Stored data entries:
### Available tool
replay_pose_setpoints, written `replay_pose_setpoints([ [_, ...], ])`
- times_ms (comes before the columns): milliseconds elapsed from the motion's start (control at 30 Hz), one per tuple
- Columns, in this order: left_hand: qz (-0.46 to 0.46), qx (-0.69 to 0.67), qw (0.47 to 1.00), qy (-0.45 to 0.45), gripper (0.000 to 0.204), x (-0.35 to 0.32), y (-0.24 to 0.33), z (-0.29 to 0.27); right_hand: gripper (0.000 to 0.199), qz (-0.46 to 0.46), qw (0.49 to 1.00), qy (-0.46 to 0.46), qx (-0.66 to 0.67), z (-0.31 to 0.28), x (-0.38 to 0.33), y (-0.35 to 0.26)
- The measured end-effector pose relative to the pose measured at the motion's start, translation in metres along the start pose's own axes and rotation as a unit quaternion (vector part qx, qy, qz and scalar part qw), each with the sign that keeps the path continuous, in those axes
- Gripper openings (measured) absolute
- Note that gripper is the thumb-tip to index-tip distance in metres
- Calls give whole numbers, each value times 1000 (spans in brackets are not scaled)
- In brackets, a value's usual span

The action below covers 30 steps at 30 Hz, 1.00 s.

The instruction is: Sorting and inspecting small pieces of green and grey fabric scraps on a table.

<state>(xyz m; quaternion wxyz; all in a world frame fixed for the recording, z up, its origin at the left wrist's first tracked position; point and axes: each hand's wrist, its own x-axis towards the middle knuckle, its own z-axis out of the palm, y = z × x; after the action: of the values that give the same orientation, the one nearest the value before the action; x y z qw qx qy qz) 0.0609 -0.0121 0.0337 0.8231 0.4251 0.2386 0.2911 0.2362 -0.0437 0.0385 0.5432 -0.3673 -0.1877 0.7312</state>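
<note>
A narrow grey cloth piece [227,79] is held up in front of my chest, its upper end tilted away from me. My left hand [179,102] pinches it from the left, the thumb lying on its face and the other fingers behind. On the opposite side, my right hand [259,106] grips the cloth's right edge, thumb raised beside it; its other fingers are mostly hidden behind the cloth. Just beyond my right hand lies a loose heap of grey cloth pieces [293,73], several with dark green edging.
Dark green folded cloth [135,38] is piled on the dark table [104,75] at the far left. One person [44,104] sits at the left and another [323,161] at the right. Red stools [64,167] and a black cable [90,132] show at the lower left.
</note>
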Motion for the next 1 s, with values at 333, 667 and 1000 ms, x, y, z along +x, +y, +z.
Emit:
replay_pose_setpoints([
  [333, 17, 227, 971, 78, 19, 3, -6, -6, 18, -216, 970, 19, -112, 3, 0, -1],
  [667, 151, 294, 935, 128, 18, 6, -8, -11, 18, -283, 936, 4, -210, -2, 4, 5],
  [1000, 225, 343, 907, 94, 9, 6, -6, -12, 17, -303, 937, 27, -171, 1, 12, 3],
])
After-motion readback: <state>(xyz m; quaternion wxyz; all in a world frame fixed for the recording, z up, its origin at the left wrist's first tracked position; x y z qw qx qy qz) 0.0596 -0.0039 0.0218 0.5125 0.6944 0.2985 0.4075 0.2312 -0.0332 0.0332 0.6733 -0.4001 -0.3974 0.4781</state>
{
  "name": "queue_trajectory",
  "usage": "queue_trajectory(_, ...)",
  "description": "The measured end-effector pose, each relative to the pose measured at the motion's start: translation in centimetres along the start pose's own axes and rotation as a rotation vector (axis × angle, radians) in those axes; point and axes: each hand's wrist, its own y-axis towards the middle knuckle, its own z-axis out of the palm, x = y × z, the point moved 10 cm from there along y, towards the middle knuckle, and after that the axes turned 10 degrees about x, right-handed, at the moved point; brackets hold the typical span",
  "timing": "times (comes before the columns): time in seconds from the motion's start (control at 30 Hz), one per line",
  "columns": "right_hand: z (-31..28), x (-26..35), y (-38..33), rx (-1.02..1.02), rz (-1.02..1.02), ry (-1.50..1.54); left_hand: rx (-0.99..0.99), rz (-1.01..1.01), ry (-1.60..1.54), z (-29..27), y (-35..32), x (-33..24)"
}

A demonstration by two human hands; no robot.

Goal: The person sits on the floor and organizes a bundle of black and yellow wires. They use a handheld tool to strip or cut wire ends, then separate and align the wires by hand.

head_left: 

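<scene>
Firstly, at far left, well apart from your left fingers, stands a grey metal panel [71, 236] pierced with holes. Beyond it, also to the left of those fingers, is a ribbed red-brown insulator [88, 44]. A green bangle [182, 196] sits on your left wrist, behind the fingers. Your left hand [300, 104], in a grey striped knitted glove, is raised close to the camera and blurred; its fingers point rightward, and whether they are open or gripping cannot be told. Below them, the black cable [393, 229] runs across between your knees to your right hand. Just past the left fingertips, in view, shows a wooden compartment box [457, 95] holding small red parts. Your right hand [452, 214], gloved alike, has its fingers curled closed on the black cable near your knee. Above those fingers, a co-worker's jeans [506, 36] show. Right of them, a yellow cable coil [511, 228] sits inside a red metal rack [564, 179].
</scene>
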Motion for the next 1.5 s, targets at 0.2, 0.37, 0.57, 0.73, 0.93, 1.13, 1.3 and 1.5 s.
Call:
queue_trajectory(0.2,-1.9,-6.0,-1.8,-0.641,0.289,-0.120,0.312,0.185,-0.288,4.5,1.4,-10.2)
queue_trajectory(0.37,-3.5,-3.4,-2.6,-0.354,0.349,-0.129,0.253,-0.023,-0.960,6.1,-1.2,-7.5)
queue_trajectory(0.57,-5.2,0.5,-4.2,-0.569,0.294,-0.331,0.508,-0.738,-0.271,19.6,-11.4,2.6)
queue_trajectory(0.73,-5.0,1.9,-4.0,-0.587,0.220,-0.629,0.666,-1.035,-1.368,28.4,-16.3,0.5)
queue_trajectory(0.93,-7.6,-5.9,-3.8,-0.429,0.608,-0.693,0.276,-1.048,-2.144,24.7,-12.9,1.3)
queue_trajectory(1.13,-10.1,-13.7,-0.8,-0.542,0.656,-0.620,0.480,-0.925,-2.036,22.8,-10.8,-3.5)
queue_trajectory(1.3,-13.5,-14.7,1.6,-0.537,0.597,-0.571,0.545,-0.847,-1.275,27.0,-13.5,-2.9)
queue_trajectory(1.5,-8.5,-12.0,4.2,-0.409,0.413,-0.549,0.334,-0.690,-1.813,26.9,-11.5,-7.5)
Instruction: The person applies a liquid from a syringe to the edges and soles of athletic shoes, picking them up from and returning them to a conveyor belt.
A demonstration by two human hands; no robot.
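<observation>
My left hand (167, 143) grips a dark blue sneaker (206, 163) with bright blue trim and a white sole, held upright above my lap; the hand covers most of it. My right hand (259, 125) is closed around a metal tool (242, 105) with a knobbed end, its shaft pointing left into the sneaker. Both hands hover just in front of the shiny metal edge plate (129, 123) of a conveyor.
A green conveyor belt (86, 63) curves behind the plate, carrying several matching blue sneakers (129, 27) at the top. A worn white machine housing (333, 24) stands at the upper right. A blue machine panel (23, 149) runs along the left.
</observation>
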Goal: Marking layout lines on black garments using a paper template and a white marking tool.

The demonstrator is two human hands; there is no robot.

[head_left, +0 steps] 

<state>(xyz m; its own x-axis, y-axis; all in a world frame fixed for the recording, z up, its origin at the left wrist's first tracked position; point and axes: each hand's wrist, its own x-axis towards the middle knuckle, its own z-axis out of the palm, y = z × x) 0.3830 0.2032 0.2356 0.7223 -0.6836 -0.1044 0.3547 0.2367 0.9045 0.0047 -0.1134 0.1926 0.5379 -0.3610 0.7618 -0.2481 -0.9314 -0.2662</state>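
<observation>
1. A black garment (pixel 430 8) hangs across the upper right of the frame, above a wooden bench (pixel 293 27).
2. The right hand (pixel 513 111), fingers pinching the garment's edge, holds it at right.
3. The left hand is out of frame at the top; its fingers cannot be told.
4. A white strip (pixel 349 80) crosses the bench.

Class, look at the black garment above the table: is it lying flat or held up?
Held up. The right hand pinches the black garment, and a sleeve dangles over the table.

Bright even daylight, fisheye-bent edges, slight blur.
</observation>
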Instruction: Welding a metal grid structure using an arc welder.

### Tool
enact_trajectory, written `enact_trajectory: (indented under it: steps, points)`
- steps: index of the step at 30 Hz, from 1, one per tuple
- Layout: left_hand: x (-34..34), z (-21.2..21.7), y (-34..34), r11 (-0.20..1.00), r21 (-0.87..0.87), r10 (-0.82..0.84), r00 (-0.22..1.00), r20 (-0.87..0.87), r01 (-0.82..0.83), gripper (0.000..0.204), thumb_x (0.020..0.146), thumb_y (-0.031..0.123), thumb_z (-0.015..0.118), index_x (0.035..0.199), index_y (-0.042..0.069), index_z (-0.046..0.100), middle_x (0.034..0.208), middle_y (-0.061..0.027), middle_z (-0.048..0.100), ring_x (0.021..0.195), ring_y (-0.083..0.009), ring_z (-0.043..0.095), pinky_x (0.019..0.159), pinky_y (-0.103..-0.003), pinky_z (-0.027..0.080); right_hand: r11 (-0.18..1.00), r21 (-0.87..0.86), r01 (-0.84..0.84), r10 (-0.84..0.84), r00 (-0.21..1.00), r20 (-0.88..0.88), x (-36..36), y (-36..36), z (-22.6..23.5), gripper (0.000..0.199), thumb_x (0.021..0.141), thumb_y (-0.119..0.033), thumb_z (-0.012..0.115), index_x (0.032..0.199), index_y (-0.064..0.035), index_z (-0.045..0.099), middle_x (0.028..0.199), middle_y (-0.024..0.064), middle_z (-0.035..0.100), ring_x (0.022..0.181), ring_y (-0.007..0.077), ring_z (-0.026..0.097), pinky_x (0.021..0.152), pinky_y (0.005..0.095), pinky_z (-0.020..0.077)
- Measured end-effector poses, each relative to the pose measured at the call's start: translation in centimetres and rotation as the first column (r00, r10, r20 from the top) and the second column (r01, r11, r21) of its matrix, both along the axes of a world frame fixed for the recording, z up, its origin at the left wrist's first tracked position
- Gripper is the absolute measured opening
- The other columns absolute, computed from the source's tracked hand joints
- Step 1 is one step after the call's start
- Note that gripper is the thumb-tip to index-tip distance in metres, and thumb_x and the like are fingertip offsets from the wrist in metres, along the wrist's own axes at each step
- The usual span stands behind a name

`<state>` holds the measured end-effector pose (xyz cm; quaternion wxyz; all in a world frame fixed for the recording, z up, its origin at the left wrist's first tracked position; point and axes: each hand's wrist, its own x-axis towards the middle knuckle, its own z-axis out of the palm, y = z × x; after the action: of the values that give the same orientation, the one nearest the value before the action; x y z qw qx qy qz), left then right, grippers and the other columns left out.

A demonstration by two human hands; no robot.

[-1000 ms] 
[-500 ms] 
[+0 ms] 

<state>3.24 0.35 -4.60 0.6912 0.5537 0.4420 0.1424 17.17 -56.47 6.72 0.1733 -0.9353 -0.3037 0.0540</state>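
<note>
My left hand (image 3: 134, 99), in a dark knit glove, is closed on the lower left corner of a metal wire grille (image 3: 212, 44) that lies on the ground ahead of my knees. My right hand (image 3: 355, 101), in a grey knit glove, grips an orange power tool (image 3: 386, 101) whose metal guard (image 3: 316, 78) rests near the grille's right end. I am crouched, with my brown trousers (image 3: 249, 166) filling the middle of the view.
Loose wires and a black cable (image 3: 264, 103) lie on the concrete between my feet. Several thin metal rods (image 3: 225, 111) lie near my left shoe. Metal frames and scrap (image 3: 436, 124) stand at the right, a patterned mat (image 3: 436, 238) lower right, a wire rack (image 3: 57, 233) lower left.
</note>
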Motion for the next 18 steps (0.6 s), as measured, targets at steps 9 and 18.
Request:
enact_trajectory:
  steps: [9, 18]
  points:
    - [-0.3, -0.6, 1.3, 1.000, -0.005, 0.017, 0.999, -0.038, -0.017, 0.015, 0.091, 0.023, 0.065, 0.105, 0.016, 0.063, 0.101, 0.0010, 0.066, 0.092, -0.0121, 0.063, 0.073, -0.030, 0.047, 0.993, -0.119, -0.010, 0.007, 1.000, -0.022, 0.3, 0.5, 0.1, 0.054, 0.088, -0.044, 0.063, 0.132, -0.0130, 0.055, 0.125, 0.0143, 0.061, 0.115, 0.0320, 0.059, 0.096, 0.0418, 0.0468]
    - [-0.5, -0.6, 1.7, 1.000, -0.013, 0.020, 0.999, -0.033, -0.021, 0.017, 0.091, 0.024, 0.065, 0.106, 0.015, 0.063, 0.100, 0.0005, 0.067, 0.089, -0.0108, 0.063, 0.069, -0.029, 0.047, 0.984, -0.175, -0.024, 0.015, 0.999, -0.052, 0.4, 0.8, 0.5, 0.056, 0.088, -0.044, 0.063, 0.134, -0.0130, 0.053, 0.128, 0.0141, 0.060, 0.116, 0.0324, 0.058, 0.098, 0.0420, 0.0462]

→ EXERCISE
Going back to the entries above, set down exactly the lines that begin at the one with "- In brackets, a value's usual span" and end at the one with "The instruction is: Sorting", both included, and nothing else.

→ RESULT BELOW
- In brackets, a value's usual span

The action below covers 30 steps at 30 Hz, 1.00 s.

The instruction is: Sorting and inspecting small pieces of green and grey fabric scraps on a table.

Nothing further is needed to complete this exercise.